Your goal: Copy the data as given. No line may be skipped.

Source data:
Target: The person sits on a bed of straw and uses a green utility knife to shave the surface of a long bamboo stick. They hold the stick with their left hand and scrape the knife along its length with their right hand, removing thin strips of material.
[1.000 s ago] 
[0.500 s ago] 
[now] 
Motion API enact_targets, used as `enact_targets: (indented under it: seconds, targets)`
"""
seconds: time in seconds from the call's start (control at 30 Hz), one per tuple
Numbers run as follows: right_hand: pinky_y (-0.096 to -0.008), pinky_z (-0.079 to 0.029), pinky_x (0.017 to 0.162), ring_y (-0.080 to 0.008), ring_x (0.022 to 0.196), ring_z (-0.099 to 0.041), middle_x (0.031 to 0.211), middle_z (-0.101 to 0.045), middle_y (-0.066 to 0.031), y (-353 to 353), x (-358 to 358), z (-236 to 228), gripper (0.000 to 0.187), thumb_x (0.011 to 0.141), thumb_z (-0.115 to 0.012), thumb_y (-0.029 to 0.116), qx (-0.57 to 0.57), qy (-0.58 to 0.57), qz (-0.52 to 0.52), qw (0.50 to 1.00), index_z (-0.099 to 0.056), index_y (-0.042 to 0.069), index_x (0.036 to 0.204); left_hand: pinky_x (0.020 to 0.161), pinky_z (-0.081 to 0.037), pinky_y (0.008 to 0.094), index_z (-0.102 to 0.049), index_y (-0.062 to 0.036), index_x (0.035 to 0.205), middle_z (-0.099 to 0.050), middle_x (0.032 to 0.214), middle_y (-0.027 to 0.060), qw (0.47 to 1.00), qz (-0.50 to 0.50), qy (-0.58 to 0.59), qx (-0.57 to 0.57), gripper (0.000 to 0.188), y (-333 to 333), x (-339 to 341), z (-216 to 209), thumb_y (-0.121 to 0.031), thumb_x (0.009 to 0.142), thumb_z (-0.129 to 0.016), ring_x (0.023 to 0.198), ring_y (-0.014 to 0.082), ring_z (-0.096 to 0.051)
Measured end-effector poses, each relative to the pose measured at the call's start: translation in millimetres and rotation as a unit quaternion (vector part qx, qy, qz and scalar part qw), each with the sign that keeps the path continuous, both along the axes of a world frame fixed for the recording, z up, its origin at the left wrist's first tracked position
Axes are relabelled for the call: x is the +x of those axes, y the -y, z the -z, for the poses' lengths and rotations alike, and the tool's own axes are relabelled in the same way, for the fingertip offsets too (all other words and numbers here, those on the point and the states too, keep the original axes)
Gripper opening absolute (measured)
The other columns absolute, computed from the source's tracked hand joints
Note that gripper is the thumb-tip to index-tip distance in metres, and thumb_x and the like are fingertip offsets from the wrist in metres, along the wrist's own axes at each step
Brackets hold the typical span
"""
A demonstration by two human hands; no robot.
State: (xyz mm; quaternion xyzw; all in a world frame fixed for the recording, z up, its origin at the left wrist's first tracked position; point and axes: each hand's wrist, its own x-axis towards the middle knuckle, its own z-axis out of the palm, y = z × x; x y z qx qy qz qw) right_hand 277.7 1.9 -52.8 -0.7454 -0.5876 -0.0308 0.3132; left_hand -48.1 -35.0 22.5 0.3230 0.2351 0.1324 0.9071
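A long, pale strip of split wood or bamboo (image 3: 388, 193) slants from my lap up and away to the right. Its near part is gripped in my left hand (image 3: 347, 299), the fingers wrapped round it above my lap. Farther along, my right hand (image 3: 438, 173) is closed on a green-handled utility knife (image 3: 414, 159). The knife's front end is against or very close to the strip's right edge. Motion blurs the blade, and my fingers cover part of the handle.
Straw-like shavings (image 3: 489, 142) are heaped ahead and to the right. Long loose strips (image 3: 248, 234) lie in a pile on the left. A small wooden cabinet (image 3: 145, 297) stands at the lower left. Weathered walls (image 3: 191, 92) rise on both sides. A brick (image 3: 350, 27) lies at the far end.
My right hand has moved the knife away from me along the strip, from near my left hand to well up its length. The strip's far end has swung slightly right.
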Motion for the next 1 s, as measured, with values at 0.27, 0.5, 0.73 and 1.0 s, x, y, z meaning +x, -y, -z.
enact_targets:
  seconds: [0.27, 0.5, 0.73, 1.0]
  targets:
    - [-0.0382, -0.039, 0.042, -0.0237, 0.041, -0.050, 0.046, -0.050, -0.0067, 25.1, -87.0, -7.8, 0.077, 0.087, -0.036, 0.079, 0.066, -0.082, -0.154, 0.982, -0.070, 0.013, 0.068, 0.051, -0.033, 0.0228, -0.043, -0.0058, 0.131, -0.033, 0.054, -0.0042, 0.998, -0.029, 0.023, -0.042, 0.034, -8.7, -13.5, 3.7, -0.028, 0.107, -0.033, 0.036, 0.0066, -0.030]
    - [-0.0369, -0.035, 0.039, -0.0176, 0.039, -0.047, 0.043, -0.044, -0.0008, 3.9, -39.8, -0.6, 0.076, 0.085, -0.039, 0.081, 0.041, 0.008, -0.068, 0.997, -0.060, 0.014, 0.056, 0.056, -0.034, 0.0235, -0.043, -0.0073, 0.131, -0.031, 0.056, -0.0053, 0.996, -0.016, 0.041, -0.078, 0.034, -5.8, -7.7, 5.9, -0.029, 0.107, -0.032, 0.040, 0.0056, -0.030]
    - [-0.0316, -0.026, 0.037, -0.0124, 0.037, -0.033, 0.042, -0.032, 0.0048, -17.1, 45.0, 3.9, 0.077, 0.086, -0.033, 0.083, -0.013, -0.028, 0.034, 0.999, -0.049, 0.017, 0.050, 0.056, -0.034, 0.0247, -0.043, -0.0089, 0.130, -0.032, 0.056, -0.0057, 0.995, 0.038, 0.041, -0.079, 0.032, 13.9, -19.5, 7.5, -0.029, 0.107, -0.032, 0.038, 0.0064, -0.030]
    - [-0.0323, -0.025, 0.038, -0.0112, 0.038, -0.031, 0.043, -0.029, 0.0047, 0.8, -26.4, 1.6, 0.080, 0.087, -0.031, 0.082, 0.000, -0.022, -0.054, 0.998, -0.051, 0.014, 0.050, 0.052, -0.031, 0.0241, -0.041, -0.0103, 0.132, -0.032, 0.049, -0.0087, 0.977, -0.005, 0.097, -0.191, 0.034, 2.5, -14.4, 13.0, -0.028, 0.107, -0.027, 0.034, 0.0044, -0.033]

Reply to the exercise:
Target: The person sits on a bed of straw and uses a green utility knife to shave the surface of a long bamboo stick. They hold the stick with their left hand and scrape the knife along its length with their right hand, removing thin strips of material.
[1.000 s ago] 
[0.500 s ago] 
[now] 
Motion API enact_targets, used as `enact_targets: (indented under it: seconds, targets)`
"""
seconds: time in seconds from the call's start (control at 30 Hz), one per tuple
Numbers run as follows: right_hand: pinky_y (-0.096 to -0.008), pinky_z (-0.079 to 0.029), pinky_x (0.017 to 0.162), ring_y (-0.080 to 0.008), ring_x (0.022 to 0.196), ring_z (-0.099 to 0.041), middle_x (0.031 to 0.211), middle_z (-0.101 to 0.045), middle_y (-0.066 to 0.031), y (-353 to 353), x (-358 to 358), z (-236 to 228), gripper (0.000 to 0.187), thumb_x (0.011 to 0.141), thumb_z (-0.115 to 0.012), thumb_y (-0.029 to 0.116), qx (-0.57 to 0.57), qy (-0.58 to 0.57), qz (-0.52 to 0.52), qw (0.50 to 1.00), index_z (-0.099 to 0.056), index_y (-0.042 to 0.069), index_x (0.036 to 0.204); left_hand: pinky_x (0.020 to 0.161), pinky_z (-0.081 to 0.037), pinky_y (0.008 to 0.094), index_z (-0.102 to 0.049), index_y (-0.062 to 0.036), index_x (0.035 to 0.205), middle_z (-0.099 to 0.050), middle_x (0.032 to 0.214), middle_y (-0.027 to 0.060), qw (0.47 to 1.00), qz (-0.50 to 0.50), qy (-0.58 to 0.59), qx (-0.57 to 0.57), gripper (0.000 to 0.188), y (-333 to 333), x (-339 to 341), z (-216 to 209), thumb_y (-0.121 to 0.031), thumb_x (0.009 to 0.142), thumb_z (-0.129 to 0.016), ring_x (0.023 to 0.198), ring_y (-0.014 to 0.082), ring_z (-0.096 to 0.051)
Measured end-effector poses, each relative to the pose measured at the call's start: translation in millimetres and rotation as a unit quaternion (vector part qx, qy, qz and scalar part qw), each with the sign that keeps the path continuous, both along the axes of a world frame fixed for the recording, z up, its origin at the left wrist's first tracked position
Axes are relabelled for the call: x is the +x of those axes, y the -y, z the -z, for the poses' lengths and rotations alike, and the tool's own axes are relabelled in the same way, for the fingertip offsets too (all other words and numbers here, those on the point and the states too, keep the original axes)
Gripper opening absolute (measured)
The other columns absolute, computed from the source's tracked hand joints
Note that gripper is the thumb-tip to index-tip distance in metres, and thumb_x and the like are fingertip offsets from the wrist in metres, along the wrist's own axes at each step
Brackets hold the typical span
"""
A demonstration by two human hands; no robot.
State: (xyz mm; quaternion xyzw; all in a world frame fixed for the recording, z up, its origin at the left wrist's first tracked position; point and axes: each hand's wrist, its own x-axis towards the middle knuckle, its own z-axis out of the palm, y = z × x; x y z qx qy qz qw) right_hand 277.7 1.9 -52.8 -0.7454 -0.5876 -0.0308 0.3132; left_hand -48.1 -35.0 22.5 0.3230 0.2351 0.1324 0.9071
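A long, pale strip of split wood or bamboo (image 3: 388, 193) slants from my lap up and away to the right. Its near part is gripped in my left hand (image 3: 347, 299), the fingers wrapped round it above my lap. Farther along, my right hand (image 3: 438, 173) is closed on a green-handled utility knife (image 3: 414, 159). The knife's front end is against or very close to the strip's right edge. Motion blurs the blade, and my fingers cover part of the handle.
Straw-like shavings (image 3: 489, 142) are heaped ahead and to the right. Long loose strips (image 3: 248, 234) lie in a pile on the left. A small wooden cabinet (image 3: 145, 297) stands at the lower left. Weathered walls (image 3: 191, 92) rise on both sides. A brick (image 3: 350, 27) lies at the far end.
My right hand has moved the knife away from me along the strip, from near my left hand to well up its length. The strip's far end has swung slightly right.
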Motion for the next 1 s, as measured, with values at 0.27, 0.5, 0.73 and 1.0 s, x, y, z meaning +x, -y, -z.
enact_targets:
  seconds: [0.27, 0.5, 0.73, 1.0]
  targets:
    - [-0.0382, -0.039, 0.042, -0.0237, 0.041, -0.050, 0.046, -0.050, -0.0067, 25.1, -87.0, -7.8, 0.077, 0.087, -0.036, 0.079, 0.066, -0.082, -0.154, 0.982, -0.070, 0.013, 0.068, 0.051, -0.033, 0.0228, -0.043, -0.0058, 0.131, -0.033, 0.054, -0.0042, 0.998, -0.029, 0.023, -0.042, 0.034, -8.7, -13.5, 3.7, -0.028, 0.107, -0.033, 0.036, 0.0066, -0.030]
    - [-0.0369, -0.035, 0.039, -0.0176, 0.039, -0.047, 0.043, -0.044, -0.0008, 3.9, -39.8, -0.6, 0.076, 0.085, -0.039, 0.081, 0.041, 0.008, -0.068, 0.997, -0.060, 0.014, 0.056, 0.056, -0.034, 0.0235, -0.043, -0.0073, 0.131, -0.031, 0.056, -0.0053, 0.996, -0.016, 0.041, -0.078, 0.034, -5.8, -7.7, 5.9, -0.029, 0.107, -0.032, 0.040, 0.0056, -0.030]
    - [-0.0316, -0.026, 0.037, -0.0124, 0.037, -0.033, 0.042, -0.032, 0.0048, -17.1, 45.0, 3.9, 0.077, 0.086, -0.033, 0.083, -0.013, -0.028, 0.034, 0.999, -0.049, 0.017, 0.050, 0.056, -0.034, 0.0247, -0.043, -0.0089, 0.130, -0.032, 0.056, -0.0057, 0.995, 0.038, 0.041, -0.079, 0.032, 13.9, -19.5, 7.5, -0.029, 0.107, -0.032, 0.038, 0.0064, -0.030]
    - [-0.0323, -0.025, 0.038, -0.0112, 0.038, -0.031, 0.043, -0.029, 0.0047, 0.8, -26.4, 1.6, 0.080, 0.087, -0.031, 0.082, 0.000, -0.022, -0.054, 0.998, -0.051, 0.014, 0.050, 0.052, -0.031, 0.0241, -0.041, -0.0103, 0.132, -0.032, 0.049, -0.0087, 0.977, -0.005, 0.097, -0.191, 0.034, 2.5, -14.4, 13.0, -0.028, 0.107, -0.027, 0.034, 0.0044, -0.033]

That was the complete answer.